Created attachment 406105 [details] Patch
Created attachment 406434 [details] Patch
Created attachment 406435 [details] Patch
Do you intend for this to be up for review? It still lacks any details in the ChangeLog? -- Alex has explained in a separate situation that the impetus behind this change (and please correct me if I have the details wrong) is due to the fact that multiple network processes can't share an http cookie store. So if you make multiple WKWebViews, all sharing the same default WKWebsiteDataStore, and then try to get the httpCookieStore from the WKWebsiteDataStore, it will return one of the network processes cookie stores at random. This is clearly bad. So, assuming we can't fix the underlying issue and make the network libraries cookie stores work in multiple processes at time, we likely have to change how network process sharing works. An alternative approach to solving this problem, which I think has various nice properties, would be to make the network process per-WKWebsiteDataStore (and probably having one global one for all ephemeral WKWebsiteDataStores). In practice, this will not be hugely different than what I think is being proposed here, as for public api, there is only the defaultDataStore global and the nonPersistentDataStores (e.g. ephemeral). The benefit though is that it provides flexibility to expand in the future, for instance, if there is desire to allow third parties to create their own WKWebsiteDataStores so they can keep certain data segregated from each other (e.g. an app that uses WKWebViews for both ads and their own content, might not want to share website data between them). While in principle, it might be possible that a singleton network process could provide that segregation if there was not global state, history has shown us that system libraries do not always cooperate. So to sum up, I think a better more conservative and future proof version of this would be to make the network process not a singleton, but per-WKWebsiteDataStores.

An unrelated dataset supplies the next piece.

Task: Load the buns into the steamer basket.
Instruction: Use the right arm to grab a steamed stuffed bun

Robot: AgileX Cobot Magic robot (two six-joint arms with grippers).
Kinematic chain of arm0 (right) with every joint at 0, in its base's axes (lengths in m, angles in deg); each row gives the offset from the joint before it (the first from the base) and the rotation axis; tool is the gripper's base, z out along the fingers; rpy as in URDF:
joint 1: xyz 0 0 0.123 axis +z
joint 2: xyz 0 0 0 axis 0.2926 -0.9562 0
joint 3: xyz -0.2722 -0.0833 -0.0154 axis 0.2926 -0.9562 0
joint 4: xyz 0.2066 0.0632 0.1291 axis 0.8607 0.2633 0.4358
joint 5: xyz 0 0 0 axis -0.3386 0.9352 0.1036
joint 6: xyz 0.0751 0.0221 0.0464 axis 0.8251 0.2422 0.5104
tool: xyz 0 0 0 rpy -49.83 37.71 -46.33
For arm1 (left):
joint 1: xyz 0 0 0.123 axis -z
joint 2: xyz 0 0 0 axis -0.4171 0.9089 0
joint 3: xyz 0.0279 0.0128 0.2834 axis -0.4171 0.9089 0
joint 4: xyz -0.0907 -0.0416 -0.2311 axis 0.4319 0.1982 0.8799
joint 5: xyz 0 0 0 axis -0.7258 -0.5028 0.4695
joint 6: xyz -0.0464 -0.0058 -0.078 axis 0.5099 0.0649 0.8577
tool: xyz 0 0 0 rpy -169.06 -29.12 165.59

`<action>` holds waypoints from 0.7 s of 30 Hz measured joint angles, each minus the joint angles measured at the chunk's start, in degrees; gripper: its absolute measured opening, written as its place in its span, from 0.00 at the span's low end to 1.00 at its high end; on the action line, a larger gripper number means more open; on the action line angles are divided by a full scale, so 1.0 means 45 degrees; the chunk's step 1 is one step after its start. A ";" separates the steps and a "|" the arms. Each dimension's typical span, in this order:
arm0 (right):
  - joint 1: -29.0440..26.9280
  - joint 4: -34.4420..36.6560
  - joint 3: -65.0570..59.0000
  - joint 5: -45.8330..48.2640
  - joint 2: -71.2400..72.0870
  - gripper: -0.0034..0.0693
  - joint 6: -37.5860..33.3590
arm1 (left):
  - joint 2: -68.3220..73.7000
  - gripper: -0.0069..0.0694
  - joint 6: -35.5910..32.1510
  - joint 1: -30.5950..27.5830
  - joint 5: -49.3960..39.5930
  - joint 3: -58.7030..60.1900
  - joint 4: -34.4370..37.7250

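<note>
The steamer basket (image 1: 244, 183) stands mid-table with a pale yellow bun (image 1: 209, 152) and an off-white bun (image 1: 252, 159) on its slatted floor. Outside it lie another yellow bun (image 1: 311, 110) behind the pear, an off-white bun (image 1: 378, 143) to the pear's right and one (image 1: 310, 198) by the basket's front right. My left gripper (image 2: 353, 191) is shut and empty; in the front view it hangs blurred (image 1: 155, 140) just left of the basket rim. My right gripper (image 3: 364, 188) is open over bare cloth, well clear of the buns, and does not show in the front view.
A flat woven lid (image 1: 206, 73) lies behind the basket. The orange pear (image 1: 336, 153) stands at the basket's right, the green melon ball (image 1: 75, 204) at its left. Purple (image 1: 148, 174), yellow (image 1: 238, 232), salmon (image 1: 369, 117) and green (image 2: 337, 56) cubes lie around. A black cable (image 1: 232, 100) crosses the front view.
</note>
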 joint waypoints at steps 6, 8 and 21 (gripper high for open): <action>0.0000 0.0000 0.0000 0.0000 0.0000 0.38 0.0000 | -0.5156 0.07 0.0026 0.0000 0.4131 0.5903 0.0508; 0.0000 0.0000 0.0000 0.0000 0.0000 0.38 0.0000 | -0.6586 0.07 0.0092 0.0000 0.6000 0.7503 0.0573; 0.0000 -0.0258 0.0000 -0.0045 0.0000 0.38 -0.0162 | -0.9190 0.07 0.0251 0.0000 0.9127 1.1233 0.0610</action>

Created attachment 406446 [details] Patch
No review yet. There's still something wrong with service workers, but I'm letting EWS tell me if there's anything else wrong. Sam, you are correct that cookie storage and correctness is the motivation for this. Making one network process per WKWebsiteDataStore would also solve that correctness problem, but it would add the cost of launching and running another process per private tab, which would be a considerable performance regression I don't think we want. The ability to create a persistent cookie storage from a path already exists, so that is not a motivation to separate network processes.
Created attachment 406447 [details] Patch
Hm, I see this was a lot of work. Why are you trying to move to single NetworkProcessProxy? I only looked at this briefly, but I'm not sure this can be made to work easily for soup. Problem is WebProcessPool corresponds to WebKitWebContext, the library context object. Remember WebProcessPool used to be called WebContext, right? Separate WebProcessPools currently have to use separate network processes, otherwise they're no longer really separate contexts at all. Say library A and library B are trying to use WebKit with different network settings, or say an application is trying to use WebKit in two different ways in two different places... the same network process shouldn't be used for both contexts because they have process-level settings that would clobber each other. That said, I think it might be possible to do without sacrificing correctness. We would need to move all global NetworkProcess settings to be properties of NetworkSession instead (there are currently many that aren't, e.g. we never fixed bug #195140), then ensure a different NetworkSession gets used for each WebProcessPool (currently not the case), and then somehow get rid of SessionID::DefaultSessionID. That's probably easier said than done....
(In reply to Alex Christensen from comment #27) > No review yet. There's still something wrong with service workers, but I'm > letting EWS tell me if there's anything else wrong. > > Sam, you are correct that cookie storage and correctness is the motivation > for this. Making one network process per WKWebsiteDataStore would also > solve that correctness problem, but it would add the cost of launching and > running another process per private tab, which would be a considerable > performance regression I don't think we want. As I noted, having a single network process for all ephemeral data stores would likely be okay, or if you wanted to, having a way for ephemeral data stores to use the default data stores network process might also be fine as an optimization. > The ability to create a > persistent cookie storage from a path already exists, so that is not a > motivation to separate network processes. I don't think I stated it was. I really don't think a singleton is the right architectural or future thinking option here, and before committing to such a change, we should all agree this is the right direction.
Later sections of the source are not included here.